Other than the WindowsDriver static object we were using to store the session, we create another one with the same type specific for the desktop session. The initialization code is the same as before, however we include the code to create the app session inside a try / catch statement, since it's likely going to fail. If that's the case, we need to fallback and use the desktop session. The way we initialize it is by setting the app capability to root instead of the path / Package Family Name of the application we want to test. This way, we'll be able to access to the visual tree of all the UI elements on the desktop. Then we look for the window of our application by using the familiar FindelementByAccessibilityId() method passing the identifier of the window as parameter.

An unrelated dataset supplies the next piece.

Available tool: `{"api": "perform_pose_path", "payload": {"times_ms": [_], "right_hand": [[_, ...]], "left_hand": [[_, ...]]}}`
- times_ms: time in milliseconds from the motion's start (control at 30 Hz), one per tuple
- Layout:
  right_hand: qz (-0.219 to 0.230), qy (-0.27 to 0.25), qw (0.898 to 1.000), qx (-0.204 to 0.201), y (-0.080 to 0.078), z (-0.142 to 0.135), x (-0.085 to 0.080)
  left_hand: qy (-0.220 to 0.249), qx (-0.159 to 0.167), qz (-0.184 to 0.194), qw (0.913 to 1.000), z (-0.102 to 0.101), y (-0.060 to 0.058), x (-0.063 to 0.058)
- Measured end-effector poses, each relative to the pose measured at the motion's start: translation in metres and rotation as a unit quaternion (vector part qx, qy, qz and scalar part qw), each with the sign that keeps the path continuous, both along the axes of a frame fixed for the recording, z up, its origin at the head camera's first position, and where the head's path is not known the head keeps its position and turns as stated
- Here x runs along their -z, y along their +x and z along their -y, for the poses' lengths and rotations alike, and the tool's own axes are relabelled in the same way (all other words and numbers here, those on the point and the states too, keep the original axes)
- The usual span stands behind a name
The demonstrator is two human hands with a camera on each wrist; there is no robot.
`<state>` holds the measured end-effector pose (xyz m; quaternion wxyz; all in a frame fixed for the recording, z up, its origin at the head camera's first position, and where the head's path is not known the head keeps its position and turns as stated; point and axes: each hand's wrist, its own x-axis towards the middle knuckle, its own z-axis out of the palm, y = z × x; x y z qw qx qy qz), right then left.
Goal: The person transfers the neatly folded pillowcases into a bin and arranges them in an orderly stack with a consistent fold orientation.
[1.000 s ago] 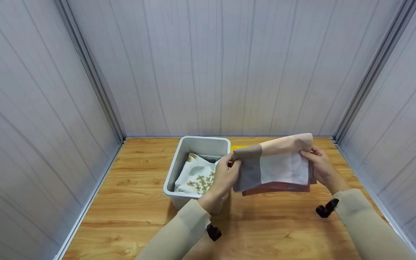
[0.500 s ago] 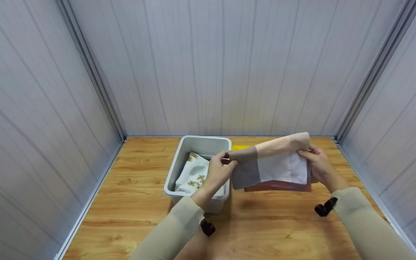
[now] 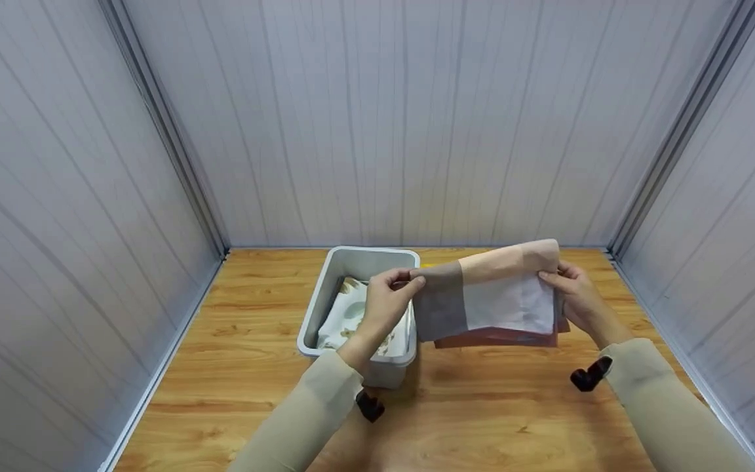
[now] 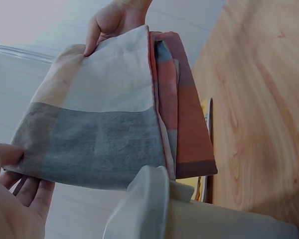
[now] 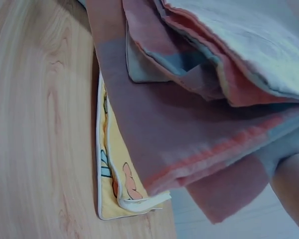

Once we have identified the window, we get its handle, which we can use to create the specific UI session for our application. Appium, in fact, supports this approach by adding a new capability called appTopLevelWindow with, as parameter, the handle we have just retrieved. In the end, we finally create and store our session, which we're going to use to perform all the tests. That's it! Using MSIX as a packaging technology changes the way we initialize the test suite, but it doesn't change the way the actual tests are executed. As such, all the rest of the code we have seen (the tests, the cleanup, etc. ) will continue to work without changes.

 

Wrapping up

In this post we have seen the basic concepts around UI testing in Windows apps using WinAppDriver and Appium. Thanks to these tools, you're able to write tests which actually simulates the user interacting with the user interface of the application, so that you can be sure that, regardless of the screen, resolution and configuration of the user, he will always be able to interact with the application and perform the various tasks. The approach is quite straightforward, thanks to the Appium SDK. Once you have created a UI session, powered by WinAppDriver, you will be able to scan the visual tree of your application, get a reference to the UI elements you need and simulate the user interaction. In this post, we have seen the implementation of this approach both for a traditional WPF application and for its MSIX packaged version. In the next post we're going to see how we can integrate everything we did in this post in a CI/CD pipeline, by leveraging the recently announced WinAppDriver integration in Azure DevOps.

In the meantime, you can explore the source code of the testing project we have created in this post on GitHub.